PROBLEM TO SOLVE: Word for word, set down the full listing below.

***** DATA SECTION *****

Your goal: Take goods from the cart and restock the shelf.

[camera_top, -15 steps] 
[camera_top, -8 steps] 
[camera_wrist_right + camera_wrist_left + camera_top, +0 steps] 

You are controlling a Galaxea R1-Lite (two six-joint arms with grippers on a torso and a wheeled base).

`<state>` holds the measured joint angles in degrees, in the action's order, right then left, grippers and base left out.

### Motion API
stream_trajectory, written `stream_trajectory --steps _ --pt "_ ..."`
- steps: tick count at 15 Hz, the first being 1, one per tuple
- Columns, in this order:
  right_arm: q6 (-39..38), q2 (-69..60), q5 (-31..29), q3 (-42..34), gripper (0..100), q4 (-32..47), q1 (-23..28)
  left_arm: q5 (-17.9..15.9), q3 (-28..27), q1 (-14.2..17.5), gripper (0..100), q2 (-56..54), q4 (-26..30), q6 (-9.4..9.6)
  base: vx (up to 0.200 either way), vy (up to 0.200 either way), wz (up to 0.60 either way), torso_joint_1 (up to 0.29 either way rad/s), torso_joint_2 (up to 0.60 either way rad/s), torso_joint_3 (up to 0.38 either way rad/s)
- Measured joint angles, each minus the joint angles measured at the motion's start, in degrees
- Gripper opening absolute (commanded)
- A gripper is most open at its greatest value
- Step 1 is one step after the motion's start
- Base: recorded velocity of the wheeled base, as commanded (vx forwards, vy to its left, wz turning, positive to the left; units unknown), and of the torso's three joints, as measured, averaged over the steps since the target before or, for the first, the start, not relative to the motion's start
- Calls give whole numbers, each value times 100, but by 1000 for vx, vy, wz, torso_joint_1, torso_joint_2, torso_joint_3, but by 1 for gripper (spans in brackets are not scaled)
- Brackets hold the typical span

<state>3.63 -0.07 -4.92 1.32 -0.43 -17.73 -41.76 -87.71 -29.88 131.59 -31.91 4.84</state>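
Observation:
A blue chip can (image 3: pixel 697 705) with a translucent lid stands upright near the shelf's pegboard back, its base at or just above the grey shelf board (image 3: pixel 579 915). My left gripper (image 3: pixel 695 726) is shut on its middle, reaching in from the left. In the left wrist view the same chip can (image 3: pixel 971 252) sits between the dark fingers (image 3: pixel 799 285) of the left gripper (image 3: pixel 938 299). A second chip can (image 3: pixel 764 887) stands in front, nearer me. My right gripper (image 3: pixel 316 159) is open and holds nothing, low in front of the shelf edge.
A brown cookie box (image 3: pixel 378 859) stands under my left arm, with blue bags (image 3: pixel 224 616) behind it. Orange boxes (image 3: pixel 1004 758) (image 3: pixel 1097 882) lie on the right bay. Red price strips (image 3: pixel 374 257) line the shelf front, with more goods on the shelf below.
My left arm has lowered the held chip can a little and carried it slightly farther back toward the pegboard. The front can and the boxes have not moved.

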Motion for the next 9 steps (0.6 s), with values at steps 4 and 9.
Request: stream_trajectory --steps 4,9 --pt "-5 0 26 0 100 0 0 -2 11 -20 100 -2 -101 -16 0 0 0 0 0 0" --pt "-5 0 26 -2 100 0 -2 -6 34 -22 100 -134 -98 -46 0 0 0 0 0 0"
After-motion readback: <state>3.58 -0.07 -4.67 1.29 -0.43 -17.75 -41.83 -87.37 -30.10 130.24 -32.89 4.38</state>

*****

ANSWER SECTION:
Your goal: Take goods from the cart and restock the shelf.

[camera_top, -15 steps] 
[camera_top, -8 steps] 
[camera_wrist_right + camera_wrist_left + camera_top, +0 steps] 

You are controlling a Galaxea R1-Lite (two six-joint arms with grippers on a torso and a wheeled base).

`<state>` holds the measured joint angles in degrees, in the action's order, right then left, grippers and base left out.

### Motion API
stream_trajectory, written `stream_trajectory --steps _ --pt "_ ..."`
- steps: tick count at 15 Hz, the first being 1, one per tuple
- Columns, in this order:
  right_arm: q6 (-39..38), q2 (-69..60), q5 (-31..29), q3 (-42..34), gripper (0..100), q4 (-32..47), q1 (-23..28)
  left_arm: q5 (-17.9..15.9), q3 (-28..27), q1 (-14.2..17.5), gripper (0..100), q2 (-56..54), q4 (-26..30), q6 (-9.4..9.6)
  base: vx (up to 0.200 either way), vy (up to 0.200 either way), wz (up to 0.60 either way), torso_joint_1 (up to 0.29 either way rad/s), torso_joint_2 (up to 0.60 either way rad/s), torso_joint_3 (up to 0.38 either way rad/s)
- Measured joint angles, each minus the joint angles measured at the motion's start, in degrees
- Gripper opening absolute (commanded)
- A gripper is most open at its greatest value
- Step 1 is one step after the motion's start
- Base: recorded velocity of the wheeled base, as commanded (vx forwards, vy to its left, wz turning, positive to the left; units unknown), and of the torso's three joints, as measured, averaged over the steps since the target before or, for the first, the start, not relative to the motion's start
- Calls give whole numbers, each value times 100, but by 1000 for vx, vy, wz, torso_joint_1, torso_joint_2, torso_joint_3, but by 1 for gripper (spans in brackets are not scaled)
- Brackets hold the typical span

<state>3.63 -0.07 -4.92 1.32 -0.43 -17.73 -41.76 -87.71 -29.88 131.59 -31.91 4.84</state>
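Observation:
A blue chip can (image 3: pixel 697 705) with a translucent lid stands upright near the shelf's pegboard back, its base at or just above the grey shelf board (image 3: pixel 579 915). My left gripper (image 3: pixel 695 726) is shut on its middle, reaching in from the left. In the left wrist view the same chip can (image 3: pixel 971 252) sits between the dark fingers (image 3: pixel 799 285) of the left gripper (image 3: pixel 938 299). A second chip can (image 3: pixel 764 887) stands in front, nearer me. My right gripper (image 3: pixel 316 159) is open and holds nothing, low in front of the shelf edge.
A brown cookie box (image 3: pixel 378 859) stands under my left arm, with blue bags (image 3: pixel 224 616) behind it. Orange boxes (image 3: pixel 1004 758) (image 3: pixel 1097 882) lie on the right bay. Red price strips (image 3: pixel 374 257) line the shelf front, with more goods on the shelf below.
My left arm has lowered the held chip can a little and carried it slightly farther back toward the pegboard. The front can and the boxes have not moved.
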
Motion for the next 9 steps (0.6 s), with values at steps 4 and 9.
Request: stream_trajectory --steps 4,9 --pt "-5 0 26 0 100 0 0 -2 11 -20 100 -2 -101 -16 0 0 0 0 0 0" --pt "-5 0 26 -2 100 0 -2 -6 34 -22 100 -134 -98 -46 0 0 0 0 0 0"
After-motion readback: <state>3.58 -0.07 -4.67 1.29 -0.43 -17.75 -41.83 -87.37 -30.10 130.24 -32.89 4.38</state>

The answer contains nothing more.